- What you should do:
Each line below with the string "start" should be copied.

- Given entries:
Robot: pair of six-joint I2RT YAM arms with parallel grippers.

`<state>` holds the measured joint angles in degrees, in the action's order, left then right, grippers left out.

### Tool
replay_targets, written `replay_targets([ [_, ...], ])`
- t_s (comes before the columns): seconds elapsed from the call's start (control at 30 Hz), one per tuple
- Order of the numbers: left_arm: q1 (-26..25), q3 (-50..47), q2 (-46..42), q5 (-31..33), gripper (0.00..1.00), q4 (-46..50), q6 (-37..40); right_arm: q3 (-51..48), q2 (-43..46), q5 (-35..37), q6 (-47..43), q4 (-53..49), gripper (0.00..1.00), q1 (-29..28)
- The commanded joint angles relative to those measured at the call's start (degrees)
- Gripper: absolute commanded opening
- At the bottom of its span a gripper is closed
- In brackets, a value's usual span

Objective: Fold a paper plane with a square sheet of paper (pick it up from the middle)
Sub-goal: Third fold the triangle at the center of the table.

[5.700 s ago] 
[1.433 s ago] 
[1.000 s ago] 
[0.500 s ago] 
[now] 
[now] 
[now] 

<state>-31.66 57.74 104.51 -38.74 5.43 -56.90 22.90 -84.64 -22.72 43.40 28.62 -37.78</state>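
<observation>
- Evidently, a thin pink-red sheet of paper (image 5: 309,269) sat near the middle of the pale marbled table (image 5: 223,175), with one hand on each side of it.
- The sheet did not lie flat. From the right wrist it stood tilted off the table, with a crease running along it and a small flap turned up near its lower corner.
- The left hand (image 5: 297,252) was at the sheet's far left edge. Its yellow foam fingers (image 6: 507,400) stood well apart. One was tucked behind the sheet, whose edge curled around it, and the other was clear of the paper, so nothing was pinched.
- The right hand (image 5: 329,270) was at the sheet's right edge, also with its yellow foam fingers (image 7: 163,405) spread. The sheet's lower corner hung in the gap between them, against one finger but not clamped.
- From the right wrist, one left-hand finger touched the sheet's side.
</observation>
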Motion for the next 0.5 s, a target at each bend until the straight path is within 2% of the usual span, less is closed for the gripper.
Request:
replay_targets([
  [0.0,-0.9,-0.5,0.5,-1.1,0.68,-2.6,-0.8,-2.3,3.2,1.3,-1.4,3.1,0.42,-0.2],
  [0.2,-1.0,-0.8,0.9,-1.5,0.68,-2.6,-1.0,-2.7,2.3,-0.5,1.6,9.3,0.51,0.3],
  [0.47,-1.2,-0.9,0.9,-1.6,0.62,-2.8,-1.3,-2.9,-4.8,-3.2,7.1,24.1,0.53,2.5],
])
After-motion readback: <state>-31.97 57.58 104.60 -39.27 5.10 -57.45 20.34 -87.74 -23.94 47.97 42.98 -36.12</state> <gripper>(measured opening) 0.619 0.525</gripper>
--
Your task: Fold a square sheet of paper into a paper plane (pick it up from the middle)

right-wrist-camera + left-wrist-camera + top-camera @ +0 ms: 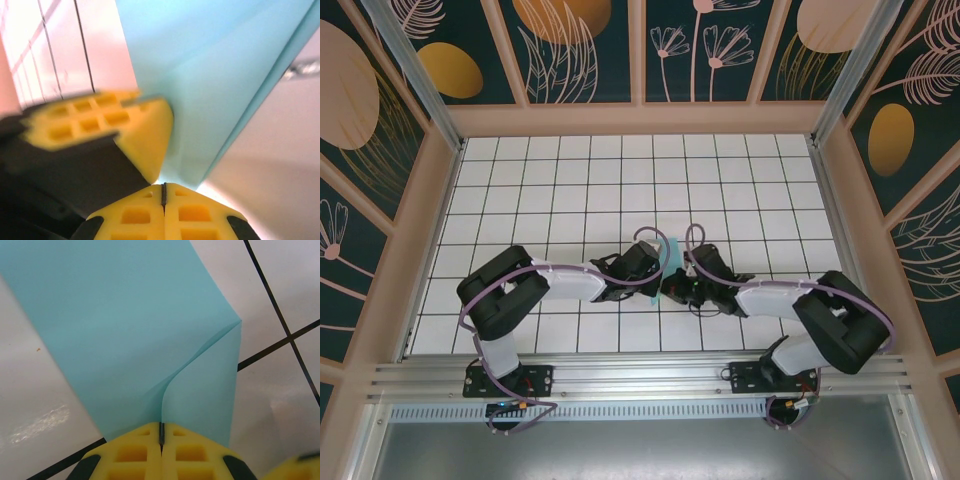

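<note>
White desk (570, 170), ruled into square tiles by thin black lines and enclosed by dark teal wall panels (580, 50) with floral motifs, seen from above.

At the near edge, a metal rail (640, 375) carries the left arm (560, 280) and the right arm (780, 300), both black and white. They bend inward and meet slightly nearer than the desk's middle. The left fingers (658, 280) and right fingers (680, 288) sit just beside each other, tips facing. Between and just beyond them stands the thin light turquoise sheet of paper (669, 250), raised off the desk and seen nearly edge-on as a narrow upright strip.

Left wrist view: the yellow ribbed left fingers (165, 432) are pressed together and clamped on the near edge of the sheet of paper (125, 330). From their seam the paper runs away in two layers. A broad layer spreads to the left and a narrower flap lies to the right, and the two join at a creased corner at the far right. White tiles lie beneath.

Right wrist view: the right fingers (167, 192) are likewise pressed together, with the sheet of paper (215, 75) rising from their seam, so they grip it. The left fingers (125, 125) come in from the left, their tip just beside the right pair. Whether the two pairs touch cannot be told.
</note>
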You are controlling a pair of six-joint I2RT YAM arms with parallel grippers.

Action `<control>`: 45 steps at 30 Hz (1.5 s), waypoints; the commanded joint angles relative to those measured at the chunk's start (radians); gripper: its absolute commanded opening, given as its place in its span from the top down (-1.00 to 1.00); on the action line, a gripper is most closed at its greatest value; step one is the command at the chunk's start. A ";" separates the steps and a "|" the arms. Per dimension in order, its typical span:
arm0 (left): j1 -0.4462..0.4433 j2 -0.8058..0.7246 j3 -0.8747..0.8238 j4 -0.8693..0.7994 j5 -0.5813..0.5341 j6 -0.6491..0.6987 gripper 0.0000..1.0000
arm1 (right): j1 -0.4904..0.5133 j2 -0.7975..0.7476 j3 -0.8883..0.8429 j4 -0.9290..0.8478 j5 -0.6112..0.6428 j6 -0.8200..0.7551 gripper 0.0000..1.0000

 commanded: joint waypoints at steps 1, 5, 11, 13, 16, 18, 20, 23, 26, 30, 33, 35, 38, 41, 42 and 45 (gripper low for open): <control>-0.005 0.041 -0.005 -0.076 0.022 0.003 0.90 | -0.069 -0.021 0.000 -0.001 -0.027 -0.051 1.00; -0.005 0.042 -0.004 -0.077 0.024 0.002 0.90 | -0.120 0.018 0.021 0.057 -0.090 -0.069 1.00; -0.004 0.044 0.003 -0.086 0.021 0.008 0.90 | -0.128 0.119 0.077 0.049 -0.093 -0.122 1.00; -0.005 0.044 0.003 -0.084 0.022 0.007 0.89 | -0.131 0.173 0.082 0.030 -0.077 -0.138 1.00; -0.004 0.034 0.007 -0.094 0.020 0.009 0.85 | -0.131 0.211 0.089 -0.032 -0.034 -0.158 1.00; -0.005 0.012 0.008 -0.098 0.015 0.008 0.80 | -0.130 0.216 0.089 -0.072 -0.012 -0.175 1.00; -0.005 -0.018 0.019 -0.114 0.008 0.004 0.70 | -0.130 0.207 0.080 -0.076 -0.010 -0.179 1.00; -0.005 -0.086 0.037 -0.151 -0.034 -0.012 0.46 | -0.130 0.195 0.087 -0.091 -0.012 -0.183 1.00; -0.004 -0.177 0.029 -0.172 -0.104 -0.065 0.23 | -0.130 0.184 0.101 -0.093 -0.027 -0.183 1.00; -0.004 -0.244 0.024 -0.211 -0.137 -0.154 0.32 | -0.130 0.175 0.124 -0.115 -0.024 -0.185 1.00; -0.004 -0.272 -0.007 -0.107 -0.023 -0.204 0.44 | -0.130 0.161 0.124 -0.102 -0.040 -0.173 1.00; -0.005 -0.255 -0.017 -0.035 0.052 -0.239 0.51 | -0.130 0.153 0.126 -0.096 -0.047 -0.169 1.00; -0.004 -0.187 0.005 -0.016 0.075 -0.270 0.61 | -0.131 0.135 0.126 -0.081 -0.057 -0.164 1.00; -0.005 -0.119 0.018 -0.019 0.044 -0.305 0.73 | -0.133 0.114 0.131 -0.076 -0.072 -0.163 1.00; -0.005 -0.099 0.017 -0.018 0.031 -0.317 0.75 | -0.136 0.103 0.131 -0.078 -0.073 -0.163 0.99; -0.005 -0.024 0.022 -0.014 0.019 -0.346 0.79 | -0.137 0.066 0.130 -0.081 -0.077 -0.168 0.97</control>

- Response area:
- t_s (comes before the columns): seconds elapsed from the call's start (control at 30 Hz), one per tuple
- The commanded joint angles relative to those measured at the call's start (degrees)
Action `<control>`: 45 steps at 30 Hz (1.5 s), waypoints; the commanded joint angles relative to those measured at the chunk's start (radians); gripper: its absolute commanded opening, given as its place in its span from the top down (-1.00 to 1.00); on the action line, a gripper is most closed at its greatest value; step one is the command at the chunk's start. A ";" separates the steps and a "|" the arms. Per dimension in order, its typical span:

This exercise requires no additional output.